The number of entities reporting breaches of unsecured PHI affecting at least 500 individuals to the Office for Civil Rights, the enforcer of the HIPAA privacy and security rules, reached 265 as of Friday.
By the middle of March, 249 entities had reported breaches, meaning a spike of 16 in the last 45 days, behind the pace established since OCR began posting the breaches more than a year ago.
OCR, per a provision in the Health Informational Technology for Economic and Clinical Health (HITECH) Act, began posting the entities and information about their large breaches in February 2010. In 15 months, an average of about 18 reports per month – or a little more than one every other day -- has surfaced on the OCR website.

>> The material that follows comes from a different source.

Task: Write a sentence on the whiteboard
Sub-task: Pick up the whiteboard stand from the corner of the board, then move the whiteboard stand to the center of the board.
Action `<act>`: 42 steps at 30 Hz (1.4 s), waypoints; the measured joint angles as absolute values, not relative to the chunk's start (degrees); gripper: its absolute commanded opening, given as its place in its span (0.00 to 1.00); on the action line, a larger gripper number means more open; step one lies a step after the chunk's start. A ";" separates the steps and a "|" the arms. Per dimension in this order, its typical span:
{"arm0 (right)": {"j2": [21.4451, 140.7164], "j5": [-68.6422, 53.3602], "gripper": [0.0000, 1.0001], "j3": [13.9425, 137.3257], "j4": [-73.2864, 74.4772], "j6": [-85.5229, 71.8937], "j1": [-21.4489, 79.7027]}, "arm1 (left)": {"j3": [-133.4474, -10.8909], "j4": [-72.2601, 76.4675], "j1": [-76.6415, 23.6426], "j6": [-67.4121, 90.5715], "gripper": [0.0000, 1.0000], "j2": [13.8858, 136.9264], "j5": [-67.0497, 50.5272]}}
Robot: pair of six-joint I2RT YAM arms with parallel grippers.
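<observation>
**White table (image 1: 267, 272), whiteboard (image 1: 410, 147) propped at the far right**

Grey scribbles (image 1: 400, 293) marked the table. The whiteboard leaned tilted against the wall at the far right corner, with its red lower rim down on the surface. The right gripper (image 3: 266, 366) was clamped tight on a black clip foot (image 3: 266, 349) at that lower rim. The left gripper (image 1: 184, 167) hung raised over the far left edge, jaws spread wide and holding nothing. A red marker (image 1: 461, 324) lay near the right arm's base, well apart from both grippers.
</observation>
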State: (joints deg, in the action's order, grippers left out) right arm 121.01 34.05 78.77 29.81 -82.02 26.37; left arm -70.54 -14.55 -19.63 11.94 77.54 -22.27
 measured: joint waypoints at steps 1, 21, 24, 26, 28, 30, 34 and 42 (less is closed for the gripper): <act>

Health insurance giant Health Net, Inc. earned the spot as the largest on the list after it reported its potential breach affecting the health records of 1.9 million past and current enrollees to OCR in March. On the Health Net report, the "type of breach" is "unknown," and the "location of breached info" is listed as "other."
At No. 2 is a breach in Manhattan that affected 1.7 million patients. On February 9, The New York City Health and Hospitals Corporation (HHC) reported that it began to notify the affected patients, staff, contractors, vendors, and others who were treated by and/or provided services during the past 20 years.
Prior to that, the breach affecting the most individuals for a large chunk of time was AvMed, Inc. of Florida, whose Dec. 10, 2009, breach involving a laptop affected 1.22 million individuals.